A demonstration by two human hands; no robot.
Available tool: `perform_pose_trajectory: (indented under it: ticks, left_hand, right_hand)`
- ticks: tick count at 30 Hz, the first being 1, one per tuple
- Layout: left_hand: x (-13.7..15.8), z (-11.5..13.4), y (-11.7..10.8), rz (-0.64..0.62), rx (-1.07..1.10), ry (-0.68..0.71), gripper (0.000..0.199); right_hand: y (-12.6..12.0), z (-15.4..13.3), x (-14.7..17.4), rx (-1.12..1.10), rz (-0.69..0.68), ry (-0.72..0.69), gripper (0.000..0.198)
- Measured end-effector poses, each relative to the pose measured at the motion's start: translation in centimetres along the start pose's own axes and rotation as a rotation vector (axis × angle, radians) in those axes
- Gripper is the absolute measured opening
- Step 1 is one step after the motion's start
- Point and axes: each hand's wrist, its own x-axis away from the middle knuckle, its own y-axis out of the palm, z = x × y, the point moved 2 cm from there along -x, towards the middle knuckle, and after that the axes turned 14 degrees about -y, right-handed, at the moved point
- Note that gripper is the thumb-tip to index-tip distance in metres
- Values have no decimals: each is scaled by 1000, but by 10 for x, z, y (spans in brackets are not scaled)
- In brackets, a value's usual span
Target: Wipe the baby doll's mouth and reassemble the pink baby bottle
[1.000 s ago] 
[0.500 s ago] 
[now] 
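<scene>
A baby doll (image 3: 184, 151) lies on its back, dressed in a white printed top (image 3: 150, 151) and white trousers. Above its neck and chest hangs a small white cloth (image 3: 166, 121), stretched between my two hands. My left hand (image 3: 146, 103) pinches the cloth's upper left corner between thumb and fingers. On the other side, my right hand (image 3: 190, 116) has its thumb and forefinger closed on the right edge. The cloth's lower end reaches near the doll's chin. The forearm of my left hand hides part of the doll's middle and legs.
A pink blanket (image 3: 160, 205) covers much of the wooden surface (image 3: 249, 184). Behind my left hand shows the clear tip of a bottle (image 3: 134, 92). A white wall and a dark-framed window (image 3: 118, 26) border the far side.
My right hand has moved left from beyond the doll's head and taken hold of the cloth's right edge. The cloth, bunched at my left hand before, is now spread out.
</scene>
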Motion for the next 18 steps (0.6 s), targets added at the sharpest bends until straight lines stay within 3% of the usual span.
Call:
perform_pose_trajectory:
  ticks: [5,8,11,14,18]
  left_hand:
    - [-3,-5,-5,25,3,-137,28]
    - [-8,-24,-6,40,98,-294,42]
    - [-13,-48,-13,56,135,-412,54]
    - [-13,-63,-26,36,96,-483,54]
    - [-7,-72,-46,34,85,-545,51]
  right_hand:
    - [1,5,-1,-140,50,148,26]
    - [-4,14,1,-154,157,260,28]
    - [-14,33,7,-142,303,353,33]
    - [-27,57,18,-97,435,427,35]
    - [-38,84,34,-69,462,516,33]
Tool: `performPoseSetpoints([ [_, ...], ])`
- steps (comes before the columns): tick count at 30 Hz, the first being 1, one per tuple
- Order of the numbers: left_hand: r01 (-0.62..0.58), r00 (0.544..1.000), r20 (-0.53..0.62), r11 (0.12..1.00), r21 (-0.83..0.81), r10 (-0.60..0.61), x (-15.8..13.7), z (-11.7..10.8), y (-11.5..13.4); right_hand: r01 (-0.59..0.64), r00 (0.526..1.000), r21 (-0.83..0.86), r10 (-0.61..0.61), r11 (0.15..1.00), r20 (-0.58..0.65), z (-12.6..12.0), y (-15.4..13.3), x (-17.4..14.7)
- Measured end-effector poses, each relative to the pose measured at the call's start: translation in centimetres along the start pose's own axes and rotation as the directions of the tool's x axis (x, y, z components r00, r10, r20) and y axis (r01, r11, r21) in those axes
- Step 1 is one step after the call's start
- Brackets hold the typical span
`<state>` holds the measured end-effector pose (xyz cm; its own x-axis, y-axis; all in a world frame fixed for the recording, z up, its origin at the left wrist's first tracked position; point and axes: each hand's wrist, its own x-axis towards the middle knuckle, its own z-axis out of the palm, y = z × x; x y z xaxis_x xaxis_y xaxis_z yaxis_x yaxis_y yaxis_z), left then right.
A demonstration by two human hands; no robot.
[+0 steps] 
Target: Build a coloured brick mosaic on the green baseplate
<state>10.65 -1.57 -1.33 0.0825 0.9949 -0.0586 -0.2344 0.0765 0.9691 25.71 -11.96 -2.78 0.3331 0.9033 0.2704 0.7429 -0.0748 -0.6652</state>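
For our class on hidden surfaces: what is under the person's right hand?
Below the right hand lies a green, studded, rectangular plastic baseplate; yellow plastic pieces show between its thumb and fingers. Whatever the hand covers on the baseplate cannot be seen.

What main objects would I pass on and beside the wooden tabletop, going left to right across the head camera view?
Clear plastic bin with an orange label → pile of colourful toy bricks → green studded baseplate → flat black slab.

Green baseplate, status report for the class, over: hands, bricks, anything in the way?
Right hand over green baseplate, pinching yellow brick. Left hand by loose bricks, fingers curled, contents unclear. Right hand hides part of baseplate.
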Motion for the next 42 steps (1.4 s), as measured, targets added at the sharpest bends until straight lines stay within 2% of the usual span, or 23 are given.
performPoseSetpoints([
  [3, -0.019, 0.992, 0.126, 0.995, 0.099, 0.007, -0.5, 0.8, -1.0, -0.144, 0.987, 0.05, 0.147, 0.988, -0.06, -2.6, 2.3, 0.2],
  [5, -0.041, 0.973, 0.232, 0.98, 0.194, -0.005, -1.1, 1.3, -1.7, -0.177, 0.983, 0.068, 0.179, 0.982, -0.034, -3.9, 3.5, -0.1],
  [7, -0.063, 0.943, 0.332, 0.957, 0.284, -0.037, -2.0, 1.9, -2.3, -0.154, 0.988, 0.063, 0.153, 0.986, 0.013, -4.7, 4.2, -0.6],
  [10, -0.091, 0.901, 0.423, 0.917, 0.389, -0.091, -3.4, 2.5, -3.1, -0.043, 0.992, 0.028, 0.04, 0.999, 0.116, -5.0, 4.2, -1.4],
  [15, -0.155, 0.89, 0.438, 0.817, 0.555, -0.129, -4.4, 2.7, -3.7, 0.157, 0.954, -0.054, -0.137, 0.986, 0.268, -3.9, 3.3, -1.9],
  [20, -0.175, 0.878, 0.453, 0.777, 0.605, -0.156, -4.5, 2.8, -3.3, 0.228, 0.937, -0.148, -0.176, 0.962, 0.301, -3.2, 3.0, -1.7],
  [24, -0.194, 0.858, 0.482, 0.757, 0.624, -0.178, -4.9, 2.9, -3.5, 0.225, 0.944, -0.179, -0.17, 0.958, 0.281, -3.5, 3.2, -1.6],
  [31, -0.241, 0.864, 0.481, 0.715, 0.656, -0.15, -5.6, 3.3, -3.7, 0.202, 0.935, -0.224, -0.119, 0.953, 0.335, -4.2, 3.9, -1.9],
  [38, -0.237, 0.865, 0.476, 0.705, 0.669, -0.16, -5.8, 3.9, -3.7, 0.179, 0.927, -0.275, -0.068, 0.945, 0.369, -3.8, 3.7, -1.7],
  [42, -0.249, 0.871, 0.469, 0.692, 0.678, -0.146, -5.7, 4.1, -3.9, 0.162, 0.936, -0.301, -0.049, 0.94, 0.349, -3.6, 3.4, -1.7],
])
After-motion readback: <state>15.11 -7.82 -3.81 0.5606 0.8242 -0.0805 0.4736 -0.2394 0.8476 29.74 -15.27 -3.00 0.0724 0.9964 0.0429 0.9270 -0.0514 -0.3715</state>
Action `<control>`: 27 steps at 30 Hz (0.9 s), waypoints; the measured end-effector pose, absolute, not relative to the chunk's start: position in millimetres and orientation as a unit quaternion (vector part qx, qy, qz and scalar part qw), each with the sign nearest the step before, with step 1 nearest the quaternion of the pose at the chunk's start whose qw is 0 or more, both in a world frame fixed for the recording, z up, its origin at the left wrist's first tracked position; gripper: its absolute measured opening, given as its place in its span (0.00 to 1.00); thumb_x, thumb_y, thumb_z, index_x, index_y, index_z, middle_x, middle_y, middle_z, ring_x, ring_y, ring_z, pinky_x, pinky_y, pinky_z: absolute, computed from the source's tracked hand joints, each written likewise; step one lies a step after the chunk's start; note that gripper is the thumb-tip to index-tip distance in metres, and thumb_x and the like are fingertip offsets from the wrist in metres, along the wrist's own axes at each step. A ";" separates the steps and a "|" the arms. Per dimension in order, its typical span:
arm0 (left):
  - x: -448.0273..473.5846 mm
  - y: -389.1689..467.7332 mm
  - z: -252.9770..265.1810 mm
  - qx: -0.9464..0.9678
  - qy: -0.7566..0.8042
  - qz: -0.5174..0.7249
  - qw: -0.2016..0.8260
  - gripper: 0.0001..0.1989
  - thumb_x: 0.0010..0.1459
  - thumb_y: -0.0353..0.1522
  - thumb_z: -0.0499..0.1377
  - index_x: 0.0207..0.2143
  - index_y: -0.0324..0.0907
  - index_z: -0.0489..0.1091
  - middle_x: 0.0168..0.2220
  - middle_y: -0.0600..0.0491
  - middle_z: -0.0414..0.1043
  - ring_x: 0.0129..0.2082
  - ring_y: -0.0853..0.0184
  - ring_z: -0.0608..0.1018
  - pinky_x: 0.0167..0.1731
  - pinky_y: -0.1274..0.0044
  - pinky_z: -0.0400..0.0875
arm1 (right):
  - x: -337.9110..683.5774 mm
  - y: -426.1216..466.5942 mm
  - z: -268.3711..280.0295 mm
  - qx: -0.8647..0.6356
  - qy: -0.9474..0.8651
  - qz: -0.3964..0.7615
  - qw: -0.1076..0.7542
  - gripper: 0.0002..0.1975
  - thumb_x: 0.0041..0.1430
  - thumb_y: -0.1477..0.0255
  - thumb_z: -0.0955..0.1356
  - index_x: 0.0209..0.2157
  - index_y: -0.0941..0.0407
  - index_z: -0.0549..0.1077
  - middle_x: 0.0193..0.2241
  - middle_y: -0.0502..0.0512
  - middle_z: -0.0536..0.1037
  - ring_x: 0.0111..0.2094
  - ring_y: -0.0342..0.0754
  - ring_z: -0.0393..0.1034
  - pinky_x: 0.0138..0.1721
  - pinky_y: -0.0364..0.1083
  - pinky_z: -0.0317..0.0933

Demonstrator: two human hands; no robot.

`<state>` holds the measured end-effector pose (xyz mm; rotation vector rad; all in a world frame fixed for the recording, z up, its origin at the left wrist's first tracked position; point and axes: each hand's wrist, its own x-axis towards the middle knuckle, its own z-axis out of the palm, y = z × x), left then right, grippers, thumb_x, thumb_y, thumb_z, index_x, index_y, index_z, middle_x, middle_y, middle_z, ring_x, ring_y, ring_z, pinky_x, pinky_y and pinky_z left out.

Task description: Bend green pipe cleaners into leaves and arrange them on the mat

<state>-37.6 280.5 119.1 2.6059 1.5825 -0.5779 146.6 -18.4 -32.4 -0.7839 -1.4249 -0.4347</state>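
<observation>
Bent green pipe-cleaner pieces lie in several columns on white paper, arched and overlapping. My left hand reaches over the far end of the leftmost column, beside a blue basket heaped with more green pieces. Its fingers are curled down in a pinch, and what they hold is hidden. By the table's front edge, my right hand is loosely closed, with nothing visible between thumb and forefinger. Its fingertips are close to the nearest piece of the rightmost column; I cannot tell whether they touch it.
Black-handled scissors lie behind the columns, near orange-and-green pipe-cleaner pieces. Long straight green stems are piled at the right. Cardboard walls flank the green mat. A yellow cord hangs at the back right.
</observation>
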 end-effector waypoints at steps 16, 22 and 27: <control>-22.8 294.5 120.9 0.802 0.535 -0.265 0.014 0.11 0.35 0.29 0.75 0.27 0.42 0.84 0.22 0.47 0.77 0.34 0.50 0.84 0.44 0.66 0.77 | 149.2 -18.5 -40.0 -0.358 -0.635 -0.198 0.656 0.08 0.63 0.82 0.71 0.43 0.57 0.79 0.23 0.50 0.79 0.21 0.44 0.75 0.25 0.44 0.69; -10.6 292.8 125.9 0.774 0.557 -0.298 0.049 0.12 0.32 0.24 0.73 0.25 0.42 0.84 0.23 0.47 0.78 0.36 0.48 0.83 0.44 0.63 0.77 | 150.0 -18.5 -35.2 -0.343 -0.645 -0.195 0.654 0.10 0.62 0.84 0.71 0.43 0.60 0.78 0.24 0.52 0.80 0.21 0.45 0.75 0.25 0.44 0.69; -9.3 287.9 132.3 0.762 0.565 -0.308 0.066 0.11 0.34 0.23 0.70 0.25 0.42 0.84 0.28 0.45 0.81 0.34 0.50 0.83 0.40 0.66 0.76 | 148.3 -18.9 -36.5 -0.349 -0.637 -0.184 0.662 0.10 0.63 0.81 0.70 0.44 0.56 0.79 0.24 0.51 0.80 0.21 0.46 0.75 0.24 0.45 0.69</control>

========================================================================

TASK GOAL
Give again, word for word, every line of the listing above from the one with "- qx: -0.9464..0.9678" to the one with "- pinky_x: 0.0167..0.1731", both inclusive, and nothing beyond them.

RESULT
  - qx: -0.9464..0.9678
  - qy: -0.7566..0.8042
  - qz: -0.5174..0.7249
  - qw: -0.2016..0.8260
  - gripper: 0.0001..0.1989
  - thumb_x: 0.0010..0.1459
  - thumb_y: -0.0353..0.1522
  - thumb_z: -0.0499..0.1377
  - index_x: 0.0207..0.2143
  - index_y: -0.0324..0.0907
  - index_z: -0.0489..0.1091
  - middle_x: 0.0168..0.2220
  - middle_y: -0.0600..0.0491
  - middle_z: -0.0414..0.1043
  - ring_x: 0.0129..0.2082
  - ring_y: -0.0853..0.0184
  - ring_z: -0.0608..0.1018
  - pinky_x: 0.0167..0.1731

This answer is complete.